Why are Corporate Formalities Important?

What does this mean?

The most common corporate formalities are

  1. Annual reports
  2. Records and minutes of annual meetings
  3. Records of votings, meetings and resolutions where the board makes decisions

They’re like a paper trail of your business’s decision-making process. Think of it it being like accountability for your business - it shows how the company was managed.

Does this apply to me?

If you are organized or registered in some way as a business, then yes. States vary on their requirements, and often LLCs aren’t required to maintain corporate formalities. However, they’re smart for everyone to do to avoid reasons like the one noted below.

Why is making this mistake going to hurt my business?

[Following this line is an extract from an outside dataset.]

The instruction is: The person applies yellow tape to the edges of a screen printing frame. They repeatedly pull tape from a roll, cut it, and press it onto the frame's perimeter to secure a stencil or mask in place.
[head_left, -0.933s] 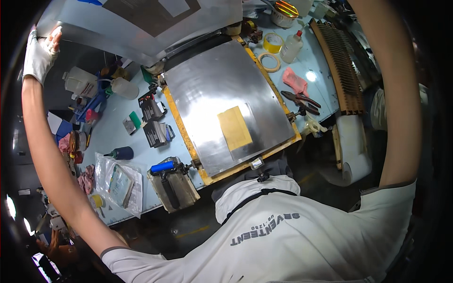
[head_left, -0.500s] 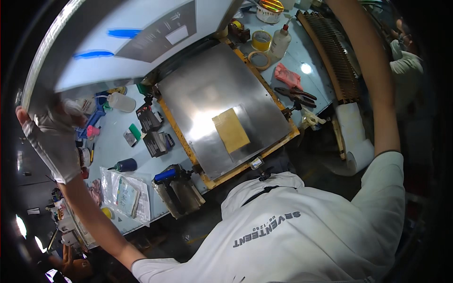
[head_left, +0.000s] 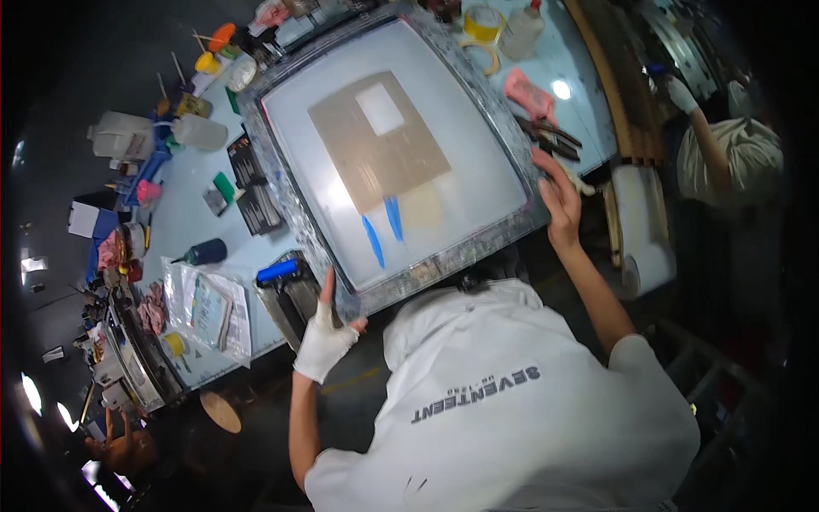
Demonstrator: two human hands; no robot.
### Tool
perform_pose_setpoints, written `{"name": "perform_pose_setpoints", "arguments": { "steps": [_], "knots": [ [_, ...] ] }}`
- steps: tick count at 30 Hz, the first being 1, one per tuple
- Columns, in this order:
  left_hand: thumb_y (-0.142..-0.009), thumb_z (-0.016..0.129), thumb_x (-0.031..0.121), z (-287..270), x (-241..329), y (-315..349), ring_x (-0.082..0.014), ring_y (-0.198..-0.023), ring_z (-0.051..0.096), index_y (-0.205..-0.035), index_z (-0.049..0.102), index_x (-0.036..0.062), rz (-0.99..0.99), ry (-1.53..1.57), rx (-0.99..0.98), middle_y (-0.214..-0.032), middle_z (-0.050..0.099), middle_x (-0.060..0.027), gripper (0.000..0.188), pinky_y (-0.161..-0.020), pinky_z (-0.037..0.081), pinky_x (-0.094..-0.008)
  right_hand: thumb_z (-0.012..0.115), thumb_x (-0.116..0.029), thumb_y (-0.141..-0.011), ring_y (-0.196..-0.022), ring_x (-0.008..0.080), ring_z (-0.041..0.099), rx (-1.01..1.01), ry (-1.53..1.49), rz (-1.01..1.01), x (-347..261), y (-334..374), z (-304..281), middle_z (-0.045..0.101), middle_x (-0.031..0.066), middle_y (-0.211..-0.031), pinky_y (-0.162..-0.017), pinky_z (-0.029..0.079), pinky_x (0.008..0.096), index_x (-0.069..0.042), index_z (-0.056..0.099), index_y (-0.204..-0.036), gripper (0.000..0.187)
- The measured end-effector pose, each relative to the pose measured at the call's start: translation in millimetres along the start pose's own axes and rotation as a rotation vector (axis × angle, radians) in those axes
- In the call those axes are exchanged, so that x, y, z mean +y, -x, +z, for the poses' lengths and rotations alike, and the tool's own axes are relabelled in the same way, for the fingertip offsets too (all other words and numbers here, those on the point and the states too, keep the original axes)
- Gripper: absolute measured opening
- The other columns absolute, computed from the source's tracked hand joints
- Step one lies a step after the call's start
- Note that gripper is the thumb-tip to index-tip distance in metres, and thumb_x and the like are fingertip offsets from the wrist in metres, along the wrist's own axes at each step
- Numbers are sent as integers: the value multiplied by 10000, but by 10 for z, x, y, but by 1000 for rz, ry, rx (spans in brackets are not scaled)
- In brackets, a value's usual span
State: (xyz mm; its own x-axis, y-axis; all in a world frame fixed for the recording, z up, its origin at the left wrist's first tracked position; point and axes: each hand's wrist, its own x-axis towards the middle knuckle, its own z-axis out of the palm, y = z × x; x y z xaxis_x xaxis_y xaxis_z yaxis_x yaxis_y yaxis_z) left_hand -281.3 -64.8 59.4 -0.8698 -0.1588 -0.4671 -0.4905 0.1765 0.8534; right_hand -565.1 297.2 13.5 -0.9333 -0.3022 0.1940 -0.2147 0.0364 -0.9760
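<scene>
A printing screen in a wide, stained frame (head_left: 409, 277) lies lowered over the work area, covering the metal plate. Its pale mesh (head_left: 465, 111) has a brown patch (head_left: 375, 141) with a white rectangle (head_left: 380, 108) in it and two blue tape strips (head_left: 392, 219). Something yellowish shows faintly through it. My left hand (head_left: 327, 339), in a white fingertip-less glove, holds the near left corner, with one finger up the side and the thumb by the front edge. On the right side, my bare right hand (head_left: 560, 203) holds the frame's edge with long, straight fingers.
Black boxes (head_left: 253, 188), a dark squeeze bottle (head_left: 205, 252), a blue-handled tool (head_left: 279, 271) and bagged papers (head_left: 209, 311) lie left. Right are pliers (head_left: 550, 136), a pink cloth (head_left: 529, 94), yellow tape (head_left: 484, 23) and a white bottle (head_left: 521, 32). Another person (head_left: 725, 154) works far right.
The screen has swung down from its raised position at the upper left and now covers the metal plate. Both my hands have come down with it, and my view has shifted.
</scene>
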Motion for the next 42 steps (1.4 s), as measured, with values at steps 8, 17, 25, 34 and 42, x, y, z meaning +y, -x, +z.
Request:
{"name": "perform_pose_setpoints", "arguments": {
  "steps": [8,17,25,34,42],
  "knots": [
    [-842,839,168,-439,983,-383,-173,-634,607,-1595,391,175,115,-561,148,-713,577,-58,877,-645,521,-310,629,-117,-989,-1385,254,488,-57,326,-100,-125,-353,-160,577,154,-1429,-1180,320,376,10,611,-1342,375],
    [-835,778,453,-1252,2419,-3559,-321,-1114,659,-1296,667,79,1099,-1498,621,-1183,701,-154,603,-971,517,-422,619,-223,-991,-1251,267,616,-474,676,-702,-501,-2886,1205,644,93,-1352,-1074,472,388,-115,583,-1403,427],
    [-774,770,633,-1247,2665,-3903,-330,-851,730,-1038,785,90,413,-1669,240,-893,761,-142,604,-756,564,-437,603,-221,-964,-1035,407,656,-758,920,-849,-388,-4240,1935,700,202,-1030,-924,513,481,-31,691,-1090,244],
    [-773,803,559,-1261,2390,-4060,-329,-864,739,-973,788,71,510,-1561,370,-909,762,-151,527,-761,581,-439,671,-417,-914,-819,387,728,-537,1366,-513,-766,-4163,2190,725,235,-856,-752,584,483,14,743,-994,444],
    [-746,815,570,-1267,2496,-4036,-334,-841,736,-941,790,78,505,-1549,328,-870,755,-146,530,-746,575,-443,634,-444,-941,-747,332,746,-678,1210,-575,-1007,-4320,2062,747,164,-762,-727,587,457,-2,775,-857,471]
  ]
}}
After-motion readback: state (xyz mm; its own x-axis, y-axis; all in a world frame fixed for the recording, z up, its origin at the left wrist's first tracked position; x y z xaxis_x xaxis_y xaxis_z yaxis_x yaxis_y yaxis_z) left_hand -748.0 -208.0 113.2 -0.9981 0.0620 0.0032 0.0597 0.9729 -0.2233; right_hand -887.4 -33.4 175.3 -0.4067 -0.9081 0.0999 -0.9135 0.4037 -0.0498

If you fail to comply with these formalities, the state can just disregard whatever entity or identity you have set up. This means the owner or owners of the company will be directly liable for whatever the company owes. So you’ll lose whatever protections you thought you had.

Not only this, a more common problem is when people make a decision that blows up in the worst way and one or more people later say they never agreed to that decision. Imagine you have 10 shareholders and the majority approve a decision to lease a space or hire a controversial employee. And the decision ultimately costs the company a lot of money.

This could be compounded by some of those shareholders later saying they never actually agreed to the decision and trying to sue the top shareholders for a breach of fiduciary duty of care--arguing that it was reckless to make that decision. This is why resolutions and minutes matter--their proof for when you need it, like in situations like this.

Finally, if you’re ever looking for investors, they’ll want to see a good paper record of the decisions you’ve been making. This can only help.

You can avoid these problems by:

You can avoid all that if you just do the paperwork. It’s not an everyday thing, some of them are even one-off things. Check out our checklists on Steps required after forming your LLC or Corporation, it also includes other things you need to take care of apart from these corporate formalities.


Example

Will sets up a Salesly, LLC with his partners, Chet and Byron. A few months into the company, they all unanimously agreed over drinks to hire a controversial marketing firm to promote their product. Nothing was in writing.

The marketing firm was a bit too controversial and ran fraudulent ads promoting Salesly overpromising everything and Salesly couldn’t deliver. Salesly was sued in a class action for fraud and Chet and “Byron the Rat,” as Will calls him now, conspired to say they never agreed to hire the marketing firm. Instead, Chet and Byron tried saying Will made that decision on his own and sued Will as well for breach of fiduciary duty of care for making such a poor decision. Will’s argument was that they all unanimously agreed but the court believed Chet and Byron more because it was a 2 against 1 and 2 people are easier to believe.

Will could’ve prevented all this by following corporate formalities and documenting this decision in a resolution.